Although Dan Jarvis is MP for Barnsley Central and Mayor of the Sheffield City Region, this is not a book about politics. He used to be a soldier, and though parts of this book are about soldiering, mostly it is about life, and death - about tough times and how to get through them.
The first challenge was leading soldiers under the most demanding conditions. I have used the time since I returned from the most testing part of my Army service in southern Afghanistan to reflect on what happened in Helmand. To try and make some sense of it all. They really were the best and the worst of times: hard as these experiences were, in one sense, I was reasonably well prepared for it by years of training at Sandhurst and with my regiment, and by many other deployments overseas. But it came at a tough time for my family and I. My wife Caroline had been treated for cancer and a set of circumstances dictated that I arrived in Afghanistan woefully underprepared for the test I was to face.

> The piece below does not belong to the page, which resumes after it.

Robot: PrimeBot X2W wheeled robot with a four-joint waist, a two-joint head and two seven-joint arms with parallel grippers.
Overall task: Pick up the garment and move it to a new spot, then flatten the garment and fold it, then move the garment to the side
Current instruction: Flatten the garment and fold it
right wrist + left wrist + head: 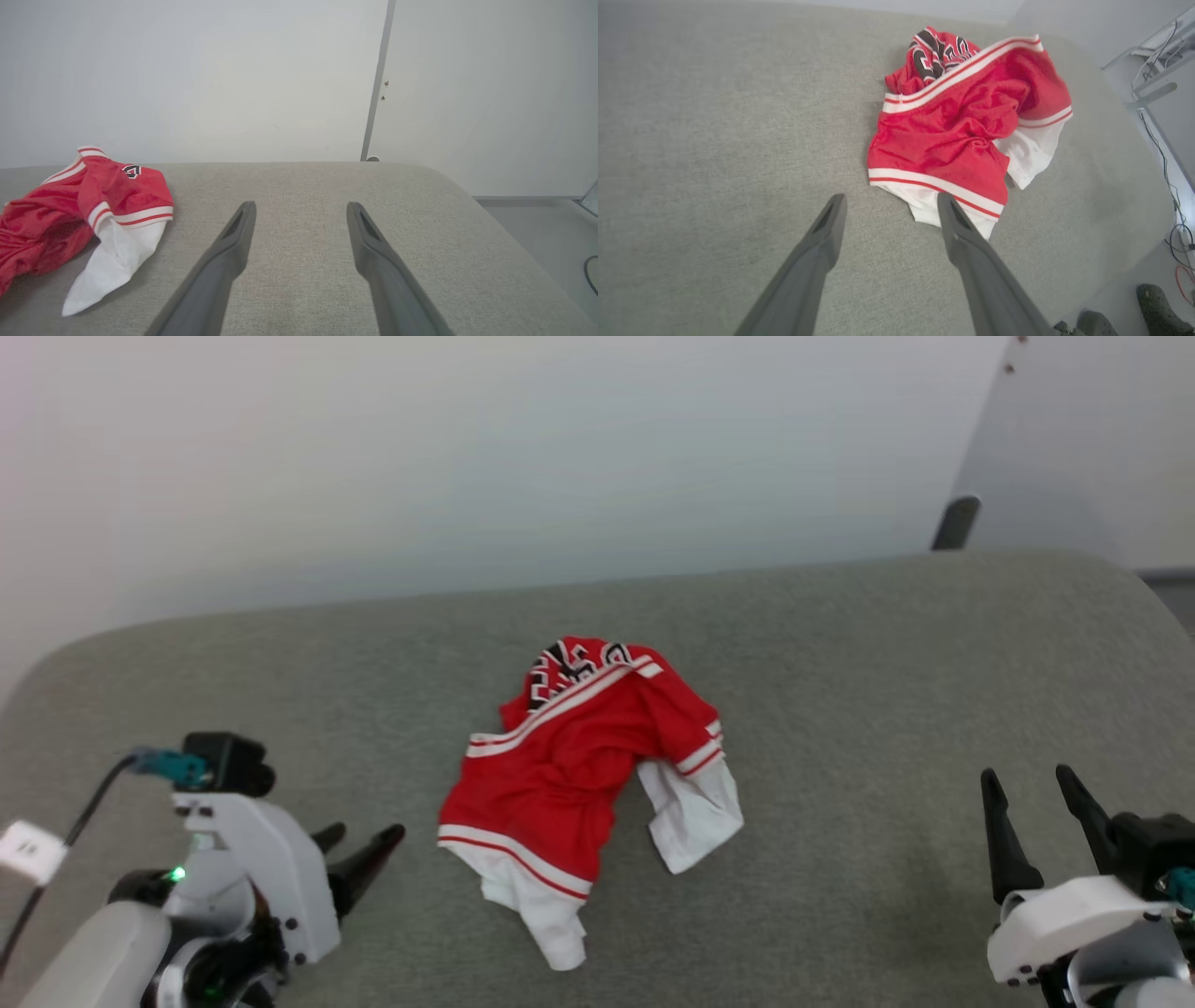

The second challenge was the trauma that comes from coping with a bereavement. Based on my experiences I have reflected long and hard about how grief can consume you when a loved one is tragically lost. About how you have to come to terms with losing your partner and get on with living your life.
In this book I talk about my early years in the Army, about meeting Caroline and our life together. I describe what happened to us as a family, the horrors I faced in Afghanistan, followed by the pain of bereavement and how somehow, I made it through to the other side. The account I give is how it was. No fluff. No varnish, the good, the bad and the very ugly - the highs and the lows. Some of it uncomfortable, some of it some painful, but all of it just as it was.
I want to share what I've learned about endurance, about the power of the human spirit, about fortitude, resilience and survival. About never ever giving up, whatever comes your way, and about how to find ways to cope with the pressure.